さて、マコガレイのフリット 南仏風ソースにテイスティングメンバーが選んだイチオシワインは、カザマッタ ビアンコでした。カザマッタは21世紀のシンデレラワインのつくり手「ビービー グラーツ」のワインです。ビービー グラーツ氏は、家族揃って芸術家の家庭に生まれました。グラーツ家では家族の飲むワインは自分たちで醸すのが伝統でした。ビービー グラーツ本人も芸術の道を歩み始めていたのですが、そのワインづくりの不思議さ、楽しさに気が付き、いつしか虜になって、ワインづくりを志すようになりました。最初に本格的にワインを醸したのが2000年です。そしてなんと2004年のヴィネスポではイタリアソムリエ協会が選ぶ「ベスト プロデューサー賞」の最終候補者の3人のうちの1人に選ばれました。2000年から2004年ですから、たった5年ですよ!たった4~5回のワインづくりで、ほとんど頂点とも言えるところまで行ったのです!!やはり天才なのでしょうね。
カザマッタ ビアンコのぶどう品種はヴェルメンティーノ60%、トレッビアーノ30%とモスカート10%です。
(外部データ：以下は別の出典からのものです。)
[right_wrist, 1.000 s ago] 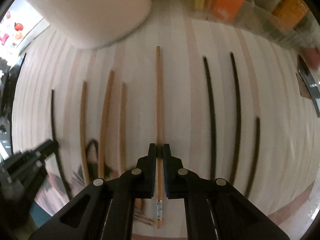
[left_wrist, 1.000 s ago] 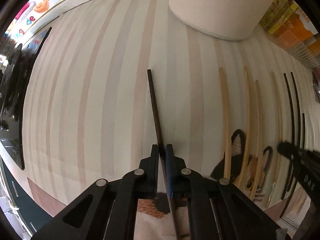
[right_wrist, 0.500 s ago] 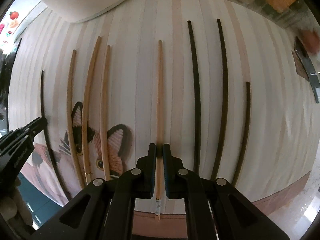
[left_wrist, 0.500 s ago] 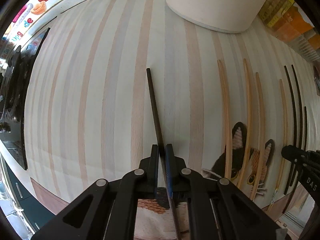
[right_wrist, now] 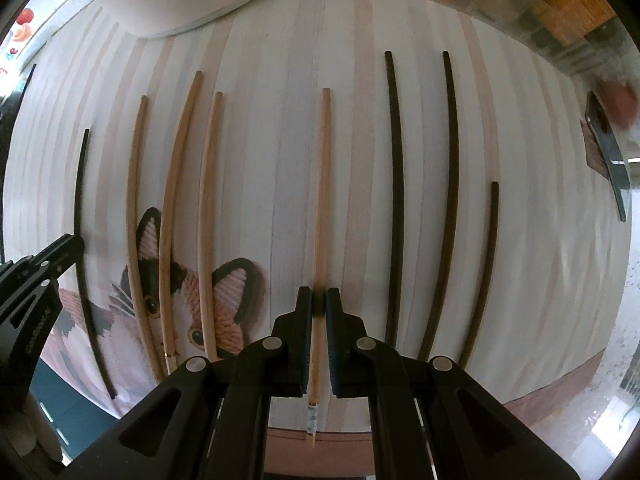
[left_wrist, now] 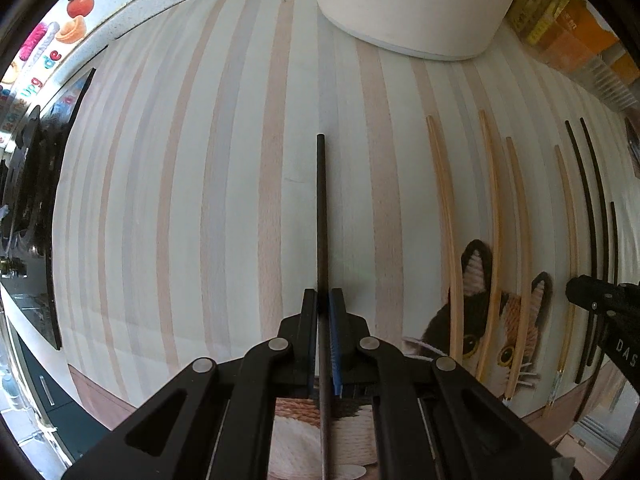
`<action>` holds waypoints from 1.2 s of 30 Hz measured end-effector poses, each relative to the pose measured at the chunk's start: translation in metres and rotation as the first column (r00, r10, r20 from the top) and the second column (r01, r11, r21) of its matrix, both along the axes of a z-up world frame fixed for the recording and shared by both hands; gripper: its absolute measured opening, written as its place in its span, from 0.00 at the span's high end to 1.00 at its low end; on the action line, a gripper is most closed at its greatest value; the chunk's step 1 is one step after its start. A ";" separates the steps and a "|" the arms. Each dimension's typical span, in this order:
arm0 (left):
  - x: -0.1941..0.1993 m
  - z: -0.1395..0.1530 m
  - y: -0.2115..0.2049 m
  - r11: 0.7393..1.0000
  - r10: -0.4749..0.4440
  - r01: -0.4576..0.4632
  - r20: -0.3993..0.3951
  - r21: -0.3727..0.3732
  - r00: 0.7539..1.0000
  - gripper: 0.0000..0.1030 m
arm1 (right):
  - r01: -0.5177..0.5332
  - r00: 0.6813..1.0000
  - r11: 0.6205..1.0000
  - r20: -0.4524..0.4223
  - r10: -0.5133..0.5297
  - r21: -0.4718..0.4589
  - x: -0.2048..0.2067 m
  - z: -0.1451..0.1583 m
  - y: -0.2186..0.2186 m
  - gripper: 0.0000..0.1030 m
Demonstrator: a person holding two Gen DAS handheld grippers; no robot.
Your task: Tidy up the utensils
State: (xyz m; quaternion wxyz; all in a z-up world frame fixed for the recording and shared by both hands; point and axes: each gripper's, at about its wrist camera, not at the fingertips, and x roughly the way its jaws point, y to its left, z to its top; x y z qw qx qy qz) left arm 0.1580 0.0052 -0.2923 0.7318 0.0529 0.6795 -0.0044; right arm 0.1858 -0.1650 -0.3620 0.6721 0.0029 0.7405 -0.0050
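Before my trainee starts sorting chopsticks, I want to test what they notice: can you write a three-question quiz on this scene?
1. True or false: the left tongs grip a black chopstick.
2. What colour is the chopstick in the right tongs? A) black B) wooden tan C) red
3. How many black chopsticks lie to the right of the right tongs, in the right wrist view?

Key: 1 true; 2 B; 3 three.
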 end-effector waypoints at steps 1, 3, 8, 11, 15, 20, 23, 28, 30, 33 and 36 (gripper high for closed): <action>0.000 0.001 0.002 1.000 0.000 0.000 -0.001 -0.001 1.000 0.98 | 0.004 1.000 1.000 -0.004 -0.004 0.000 0.002 0.000 0.000 0.93; 0.001 0.003 0.005 1.000 -0.002 0.002 -0.003 -0.003 1.000 0.98 | 0.012 1.000 1.000 -0.013 -0.012 0.002 0.006 0.002 -0.005 0.93; 0.004 0.004 0.003 1.000 -0.009 0.009 -0.013 -0.002 1.000 0.98 | 0.009 1.000 1.000 -0.023 -0.009 -0.009 0.016 0.007 -0.001 0.92; 0.005 0.003 0.001 1.000 -0.023 0.023 -0.020 0.007 1.000 0.98 | 0.005 1.000 1.000 -0.026 -0.005 -0.019 0.016 0.004 0.002 0.92; 0.005 0.001 -0.001 0.999 -0.035 0.036 -0.021 0.016 0.999 0.98 | -0.011 0.998 0.999 -0.060 0.008 -0.042 0.014 -0.001 0.003 0.92; 0.001 0.002 0.002 1.000 -0.019 0.019 -0.012 0.006 1.000 0.97 | -0.005 0.999 0.999 -0.052 0.003 -0.040 0.011 -0.003 0.004 0.92; -0.005 0.010 0.005 1.000 -0.021 0.021 0.011 0.002 1.000 0.97 | 0.025 1.000 1.000 -0.016 -0.025 -0.014 0.005 -0.004 -0.002 0.93; -0.013 0.027 0.007 1.000 -0.022 0.023 0.051 -0.020 0.998 0.97 | 0.078 0.996 0.996 0.038 -0.080 0.051 -0.002 0.007 -0.010 0.93; -0.016 0.036 0.008 0.999 -0.022 0.025 0.070 -0.031 0.997 0.97 | 0.079 0.994 0.994 0.068 -0.084 0.072 -0.005 0.016 -0.011 0.93; -0.020 0.053 0.009 0.998 -0.022 0.028 0.102 -0.051 0.995 0.97 | 0.069 0.991 0.994 0.109 -0.078 0.087 -0.007 0.031 -0.011 0.93; -0.019 0.075 0.010 0.997 -0.016 0.027 0.147 -0.071 0.989 0.97 | 0.069 0.985 0.992 0.149 -0.083 0.102 -0.008 0.047 -0.012 0.93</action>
グラスに注ぐと、生き生きとして、華やかな香り立ちです。フレッシュな果実や白い花の印象と、マスカット=モスカートの心惹かれる良い香りがあります。口に含むと軽やかで程よい酸味が心地よく感じられるワインです。
マコガレイのフリット 南仏風ソースと合わせると、マコガレイの淡白ながら素材そのものに含まれるしっかりとした旨みを、カザマッタ ビアンコが、より一層際立たせてくれました。
「めちゃめちゃ旨いですね!」
「マコガレイって刺身のイメージですが、揚げても旨いんですねぇ」
「淡白なだけでなく、旨みがしっかりしているし、身にほんのりとした甘みがありますからね」
「ソースを付けると、更にワインと良く合います」
「黒オリーブとトマトの味わいと、すんなりと馴染みますね」
「トマトとオリーブの国のワインですからね」
「ヴェルメンティーノの、品種としての厚みが、ソースの力ある味わいと上手くバランスとれるんですね」
これから益々美味しくなるマコガレイを使ってワインスクエア流フリット 南仏風ソースを作ってみませんか?そして、カザマッタ ビアンコとの抜群の相性をお楽しみくださいませ。